Monday, August 15, 2011

Volume III Pre-release party!

View all the behind the scenes footage from our recent party! Many of our staff writers and editorial department make a cameo. Then come over to our site and pre-order Volume III! In stores September 1st.

Wednesday, August 3, 2011

Volume Three up for Pre-Order

Woo-hoo! We have our third action-packed issue up for pre-order now.
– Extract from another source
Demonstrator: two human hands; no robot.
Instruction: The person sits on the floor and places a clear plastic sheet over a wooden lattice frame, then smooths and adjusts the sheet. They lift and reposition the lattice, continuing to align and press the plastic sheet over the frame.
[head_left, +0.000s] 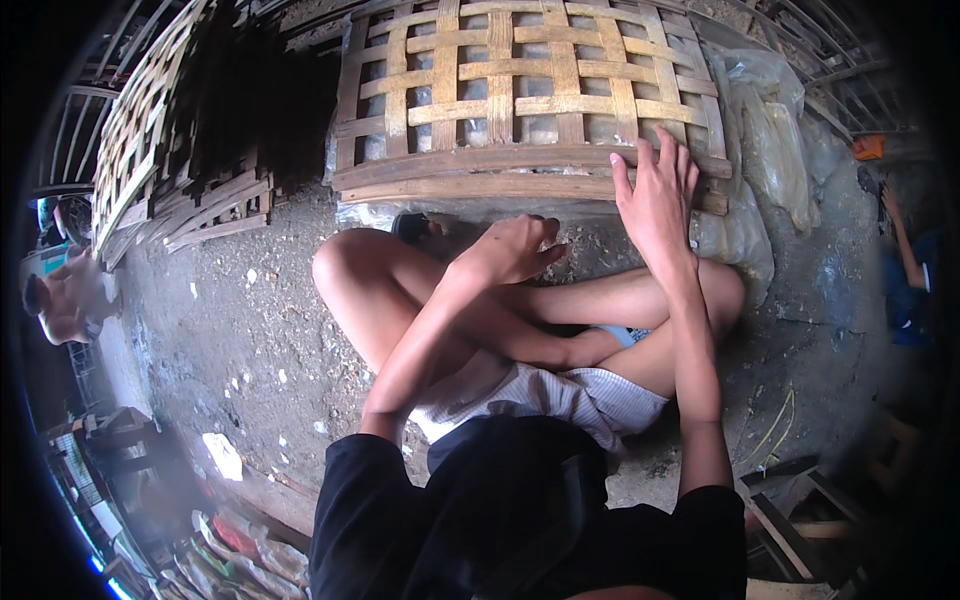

You may have noticed that we're also offering DIGITAL EDITIONS of all three issues. There's several reasons why you should consider an E-copy:

  • Eco-friendly. Save the trees!
  • Portable and convenient.
  • Instant gratification! Your copy will be emailed to you within 24 hours. (Pre-orders still have to wait until newsstand street release date.)
  • Free shipping!
  • Guaranteed to always be in stock. When our printed inventory of a particular issue sells out, you'll always have the digital alternative. 
  • High-res PDF format means you can zoom and enlarge to your heart's content!

Of course, there's always the drawbacks to consider:

  • It's not a "real" book, so it inherently sucks.
  • If you wish to pass it on to your grandkids one day, you'll need to make sure that your method of storage is not obsolete in forty years. 
  • Staring at a computer screen is lame. You're probably doing it right now and you don't even realize it. You should be ashamed. 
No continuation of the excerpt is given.